DIRECTIONS FOR THIS TASK - Pictures aside, repeat the whole listing word for word.
### STORED DATA
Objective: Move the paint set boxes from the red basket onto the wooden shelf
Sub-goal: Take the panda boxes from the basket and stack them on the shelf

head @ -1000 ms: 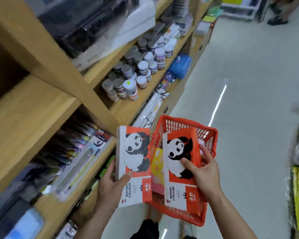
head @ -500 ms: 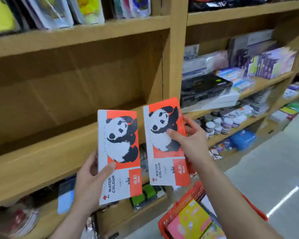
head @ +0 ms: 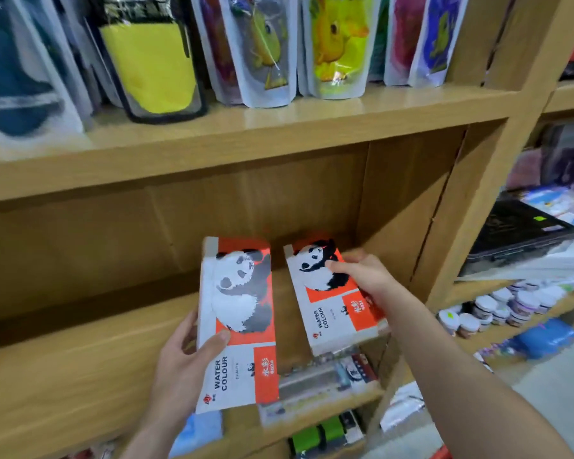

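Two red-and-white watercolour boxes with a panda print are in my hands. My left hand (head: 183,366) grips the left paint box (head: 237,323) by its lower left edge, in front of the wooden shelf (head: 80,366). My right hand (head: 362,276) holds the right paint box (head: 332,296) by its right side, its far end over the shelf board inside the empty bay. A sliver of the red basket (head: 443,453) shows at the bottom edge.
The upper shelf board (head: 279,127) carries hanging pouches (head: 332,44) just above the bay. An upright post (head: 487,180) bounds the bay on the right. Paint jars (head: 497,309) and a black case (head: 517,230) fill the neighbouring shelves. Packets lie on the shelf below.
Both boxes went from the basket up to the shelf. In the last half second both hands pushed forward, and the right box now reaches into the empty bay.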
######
RESULT FOR THIS EXERCISE -
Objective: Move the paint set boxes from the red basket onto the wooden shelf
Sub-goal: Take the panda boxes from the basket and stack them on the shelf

head @ -1000 ms: 
head @ -500 ms: 
head @ +0 ms: 

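Two red-and-white watercolour boxes with a panda print are in my hands. My left hand (head: 183,366) grips the left paint box (head: 237,323) by its lower left edge, in front of the wooden shelf (head: 80,366). My right hand (head: 362,276) holds the right paint box (head: 332,296) by its right side, its far end over the shelf board inside the empty bay. A sliver of the red basket (head: 443,453) shows at the bottom edge.
The upper shelf board (head: 279,127) carries hanging pouches (head: 332,44) just above the bay. An upright post (head: 487,180) bounds the bay on the right. Paint jars (head: 497,309) and a black case (head: 517,230) fill the neighbouring shelves. Packets lie on the shelf below.
Both boxes went from the basket up to the shelf. In the last half second both hands pushed forward, and the right box now reaches into the empty bay.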

The exercise is complete with this answer.